It’s not as if you need me to point out the issues of race and racial injustice in America. Between social media, camera phones, Donald Trump rallies, and my political bae we are sometimes over saturated with the daily microaggressions of NOT being White in America. We feel it in ways that White America could never and rarely attempts to even acknowledge or empathize with. The back handed compliments, the suspicious looks in public, the collective responsibility we feel when we see other brothers and sisters out there doing some World Star!!!!! BS; these and many more are just the grains of sand in our shoes that become the straws on the camels back. However I would like to talk about the sand we put in our own shoes.
I am not a person who considers himself “mixed”. Both of my parents are “Black”. I grew up in a “Black” household with parents who had predominantly Black friends, all Black relatives, Black food, Black Black Black Black Black…. Hell, my mother was a self employed hair dresser who did Black hair. However I do not have a dark complexion. I have a natural Afro like my brothers that, if grown out, could hold a fist handled pick with ease. When I see myself, as I think others see me…. I’m blickety blickety Black yall. However, comma, inevitably one of the first questions I get from people meeting me for the first time is…….. wait for it………
So what are you mixed with? Are you ALL Black? Which one of your parents is White? You’re not really Black are you? I didn’t know you were Black?
You get the picture. Why do we do that to each other? What is it about color and complexion that validates a true “Black” experience? At what shade does your NAACP membership become automatic? What is the perfect shade of Black? At what point can we say the “a” and you understand it’s not the “er”? We can’t sit here and say that, at times, we aren’t just as racist to one another as White folks are to us. We’ve been dancing with and around this for decades if not centuries. Spike Lee has often confronted it in movies like School Daze or Jungle Fever. There has long been a conversation about Black women and the “European” standard of beauty…. what is the African American standard for “Black”?

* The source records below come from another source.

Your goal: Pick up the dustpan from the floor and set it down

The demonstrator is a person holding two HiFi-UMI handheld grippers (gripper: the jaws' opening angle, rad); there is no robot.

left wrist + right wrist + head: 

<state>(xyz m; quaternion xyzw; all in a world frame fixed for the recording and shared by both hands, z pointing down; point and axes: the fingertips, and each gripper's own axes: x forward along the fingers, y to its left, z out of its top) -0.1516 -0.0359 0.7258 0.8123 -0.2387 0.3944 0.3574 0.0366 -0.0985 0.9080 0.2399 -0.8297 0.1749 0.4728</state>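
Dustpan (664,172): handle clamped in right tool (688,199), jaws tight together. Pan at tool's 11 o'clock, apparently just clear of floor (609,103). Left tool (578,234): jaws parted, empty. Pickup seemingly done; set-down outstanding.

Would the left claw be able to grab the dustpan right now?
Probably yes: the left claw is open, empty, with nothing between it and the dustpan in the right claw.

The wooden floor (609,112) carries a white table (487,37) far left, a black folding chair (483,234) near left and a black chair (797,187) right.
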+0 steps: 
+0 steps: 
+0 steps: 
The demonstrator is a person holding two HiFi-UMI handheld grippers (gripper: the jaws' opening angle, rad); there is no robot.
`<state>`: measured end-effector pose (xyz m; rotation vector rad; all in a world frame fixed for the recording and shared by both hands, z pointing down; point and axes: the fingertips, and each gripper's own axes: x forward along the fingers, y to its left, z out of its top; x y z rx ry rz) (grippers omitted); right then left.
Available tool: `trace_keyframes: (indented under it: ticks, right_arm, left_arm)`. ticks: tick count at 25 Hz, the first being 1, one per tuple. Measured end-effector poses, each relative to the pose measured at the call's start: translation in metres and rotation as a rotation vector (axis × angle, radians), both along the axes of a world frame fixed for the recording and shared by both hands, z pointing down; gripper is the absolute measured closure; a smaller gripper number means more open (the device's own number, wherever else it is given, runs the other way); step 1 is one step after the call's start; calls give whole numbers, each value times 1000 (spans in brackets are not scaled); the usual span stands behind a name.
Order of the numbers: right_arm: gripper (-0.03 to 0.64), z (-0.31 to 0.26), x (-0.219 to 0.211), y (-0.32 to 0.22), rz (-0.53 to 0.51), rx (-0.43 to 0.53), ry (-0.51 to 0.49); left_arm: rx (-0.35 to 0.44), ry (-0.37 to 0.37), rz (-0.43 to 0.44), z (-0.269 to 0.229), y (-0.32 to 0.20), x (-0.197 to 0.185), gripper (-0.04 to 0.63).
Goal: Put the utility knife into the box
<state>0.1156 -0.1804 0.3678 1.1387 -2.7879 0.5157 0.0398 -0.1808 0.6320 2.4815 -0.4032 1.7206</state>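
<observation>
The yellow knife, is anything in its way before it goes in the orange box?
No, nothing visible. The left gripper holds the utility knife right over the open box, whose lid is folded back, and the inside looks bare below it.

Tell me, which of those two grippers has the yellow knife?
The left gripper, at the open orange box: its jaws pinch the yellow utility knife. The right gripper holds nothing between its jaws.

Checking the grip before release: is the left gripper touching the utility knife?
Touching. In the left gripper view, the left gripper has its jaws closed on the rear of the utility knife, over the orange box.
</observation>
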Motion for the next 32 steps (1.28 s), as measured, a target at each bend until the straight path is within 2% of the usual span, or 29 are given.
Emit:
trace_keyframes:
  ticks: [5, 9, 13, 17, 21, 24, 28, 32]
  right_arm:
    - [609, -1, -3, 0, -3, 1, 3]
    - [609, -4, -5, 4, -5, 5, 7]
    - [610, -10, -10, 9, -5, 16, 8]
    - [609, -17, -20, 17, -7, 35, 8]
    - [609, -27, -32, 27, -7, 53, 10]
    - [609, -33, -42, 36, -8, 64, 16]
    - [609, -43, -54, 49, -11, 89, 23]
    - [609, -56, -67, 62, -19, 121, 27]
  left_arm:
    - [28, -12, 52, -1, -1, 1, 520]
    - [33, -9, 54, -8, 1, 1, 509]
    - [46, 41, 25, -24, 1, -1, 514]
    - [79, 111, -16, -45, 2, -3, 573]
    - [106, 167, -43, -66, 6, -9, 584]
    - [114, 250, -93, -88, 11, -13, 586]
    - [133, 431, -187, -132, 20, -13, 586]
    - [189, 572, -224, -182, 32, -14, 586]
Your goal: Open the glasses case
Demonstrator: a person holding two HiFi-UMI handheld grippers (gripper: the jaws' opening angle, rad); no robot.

I ask all these questions not seeking answers, but seeking thought. Often we hear ourselves begging to be treated as equals in our society. Not wanting to be judged by our looks but by our character. Deep down we all know we are some of the most judgmental and color struck folks on the planet. Now I’m not going to say some dumb shit like we need to stop doing this shit to ourselves before we can expect better from others…. that’s just ignorant. I simply bring up my experience to ask the question….. “What is the perfect shade of Black?”